PLoS Computational Biology (Nov 2021)
Ten simple rules on writing clean and reliable open-source scientific software
Abstract
Functional, usable, and maintainable open-source software is increasingly essential to scientific research, but there is a large variation in formal training for software development and maintainability. Here, we propose 10 “rules” centered on 2 best practice components: clean code and testing. These 2 areas are relatively straightforward and provide substantial utility relative to the learning investment. Adopting clean code practices helps to standardize and organize software code in order to enhance readability and reduce cognitive load for both the initial developer and subsequent contributors; this allows developers to concentrate on core functionality and reduce errors. Clean coding styles make software code more amenable to testing, including unit tests that work best with modular and consistent software code.

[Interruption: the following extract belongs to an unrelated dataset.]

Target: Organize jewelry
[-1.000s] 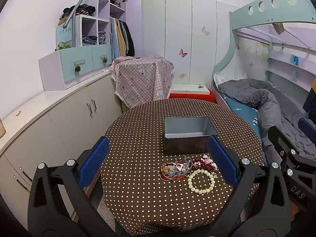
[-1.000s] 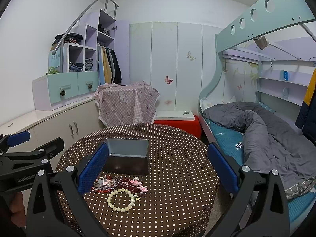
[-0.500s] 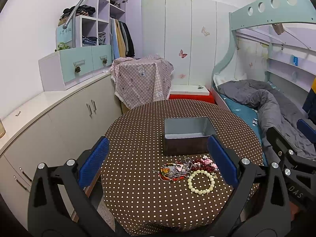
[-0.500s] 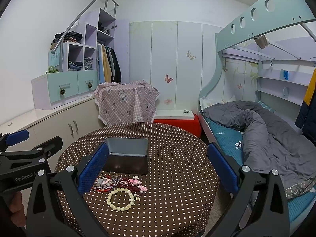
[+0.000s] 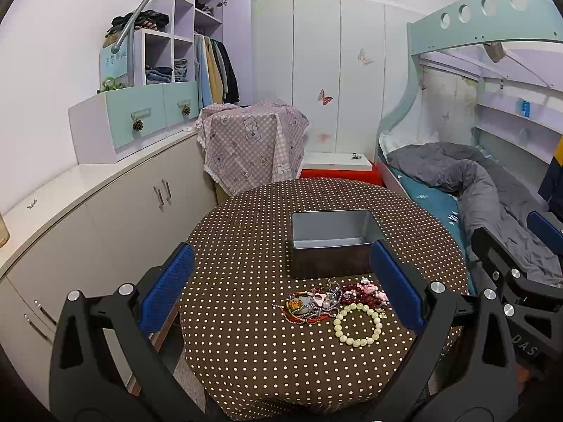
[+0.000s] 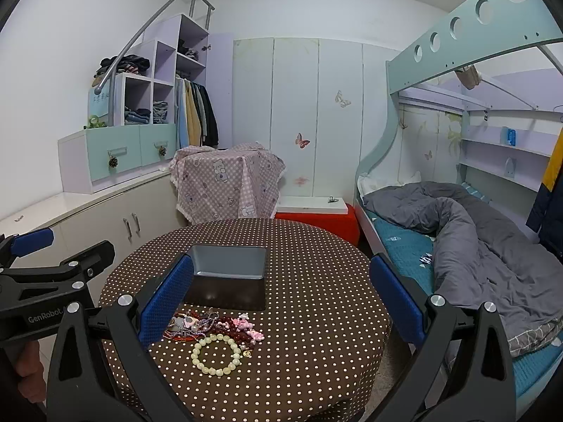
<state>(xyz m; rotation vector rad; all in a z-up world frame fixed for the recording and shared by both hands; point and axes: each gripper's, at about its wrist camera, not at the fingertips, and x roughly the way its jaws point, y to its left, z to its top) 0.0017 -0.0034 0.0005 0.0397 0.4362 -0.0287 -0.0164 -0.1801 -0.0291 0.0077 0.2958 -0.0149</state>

Unit tests interrogate specific and isolated coding behavior to reduce coding errors and ensure intended functionality, especially as code increases in complexity; unit tests also implicitly provide example usages of code. Other forms of testing are geared to discover erroneous behavior arising from unexpected inputs or emerging from the interaction of complex codebases. Although conforming to coding styles and designing tests can add time to the software development project in the short term, these foundational tools can help to improve the correctness, quality, usability, and maintainability of open-source scientific software code. They also advance the principal point of scientific research: producing accurate results in a reproducible way. In addition to suggesting several tips for getting started with clean code and testing practices, we recommend numerous tools for the popular open-source scientific software languages Python, R, and Julia.